Il accompagne la vocation qu’il a pour cet art d’une conscience de la nécessité de mettre en place une infrastructure. Car l’inspiration à elle seule ne suffit pas pour faire de l‘art il faut aussi de l’intelligence pratique, et le vieux routard de l’animation africaine m’en manque certainement pas. On penserait qu’il a élu Tahoua, la petite ville au nord du Niger, pour lieu du repos du guerrier. Non, là encore !!! C’est de là que la marche continue. Dans le petit hôtel qu’il possède, il tient son cartier général en transformant quelques-unes de ses chambres en studios et ateliers destinés à la production, mais surtout à la formation.
Avec son fils, qui est fin prêt à prendre le flambeau, et les quelques employés de sa boite de production, il s’est mis aux nouvelles technologies. Il est conscient que cela ne peut que mieux servir un art comme celui de l’animation. C’est ainsi qu’il n’hésite pas lui-même, à l’âge de soixante sept ans, à apprendre les techniques de l’animation assistée par l’informatique.
Il n’avait pas accès à tout cela, déjà en 1962 lorsqu’il n’avait pas plus de vingt ans, quant il réalisait ses premiers courts métrages ; La Bague du roi Koda et Aouré. En cela, il devançait d’une longueur, son frère d’arme, l’aîné des anciens Ousmane Sembene, qui ne réalisera Borom Sarret, son premier court métrage, que l’année suivante en 1963. La volonté lui avait alors suffi. Mais depuis, il en a vécu et fait des choses. Il en a surtout appris et continue d’apprendre encore aujourd’hui humblement et avec cette même volonté.
A son tour maintenant, il vient à Hergla pour transmettre.
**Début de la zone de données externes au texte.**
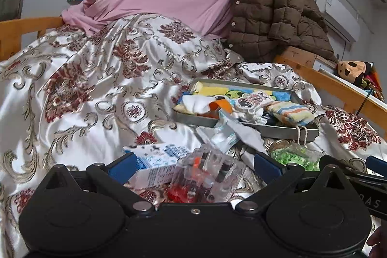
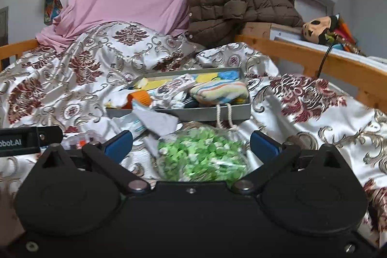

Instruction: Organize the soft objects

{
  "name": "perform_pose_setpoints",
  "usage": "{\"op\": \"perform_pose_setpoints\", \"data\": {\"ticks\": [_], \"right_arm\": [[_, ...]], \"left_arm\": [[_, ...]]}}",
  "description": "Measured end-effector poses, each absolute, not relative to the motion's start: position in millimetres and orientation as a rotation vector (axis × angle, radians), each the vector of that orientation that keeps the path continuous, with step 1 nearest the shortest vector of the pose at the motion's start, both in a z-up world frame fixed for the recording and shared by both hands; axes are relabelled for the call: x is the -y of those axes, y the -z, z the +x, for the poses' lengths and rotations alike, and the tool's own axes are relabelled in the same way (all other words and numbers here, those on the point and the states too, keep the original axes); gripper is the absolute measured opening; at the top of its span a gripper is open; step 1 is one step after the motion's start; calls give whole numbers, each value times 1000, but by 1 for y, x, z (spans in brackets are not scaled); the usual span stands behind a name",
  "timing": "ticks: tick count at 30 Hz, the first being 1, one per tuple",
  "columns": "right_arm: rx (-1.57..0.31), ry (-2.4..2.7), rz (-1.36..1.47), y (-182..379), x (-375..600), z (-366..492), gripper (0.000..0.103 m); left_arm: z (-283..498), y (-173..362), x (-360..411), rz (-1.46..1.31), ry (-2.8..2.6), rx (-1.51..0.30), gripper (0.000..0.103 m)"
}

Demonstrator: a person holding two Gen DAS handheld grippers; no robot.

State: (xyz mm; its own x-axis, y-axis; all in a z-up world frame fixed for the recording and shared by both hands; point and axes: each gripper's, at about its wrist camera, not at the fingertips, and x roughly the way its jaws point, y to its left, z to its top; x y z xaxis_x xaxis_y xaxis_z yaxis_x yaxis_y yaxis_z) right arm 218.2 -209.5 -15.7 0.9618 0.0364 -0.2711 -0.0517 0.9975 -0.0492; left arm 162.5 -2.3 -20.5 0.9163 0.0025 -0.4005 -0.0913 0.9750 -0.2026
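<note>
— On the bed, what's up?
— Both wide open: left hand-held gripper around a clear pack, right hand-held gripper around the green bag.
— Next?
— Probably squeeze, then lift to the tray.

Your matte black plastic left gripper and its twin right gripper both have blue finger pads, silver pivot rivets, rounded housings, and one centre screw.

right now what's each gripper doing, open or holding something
left gripper: open, jaws wide either side of the clear plastic pack, holding nothing.
right gripper: open, jaws wide either side of the green bag, holding nothing.
</note>
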Motion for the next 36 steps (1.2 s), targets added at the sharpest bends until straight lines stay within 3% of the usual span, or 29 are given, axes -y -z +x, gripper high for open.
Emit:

En lui rendant hommage à travers cette sélection, et en l’invitant à ces cinquièmes Rencontres Cinématographiques de Hergla, nous espérons créer les conditions propices à cette transmission. Les cinéphiles pourront découvrir un brin de son œuvre à travers Le Retour d’un aventurier(1966), Bon voyage Sim (1966) et Kokoa (2001). Ils auront en outre l’opportunité de l’écouter directement lors de la leçon de cinéma dans laquelle il fera part de son expérience et de la vision qu’il se fait de l’Afrique et du cinéma.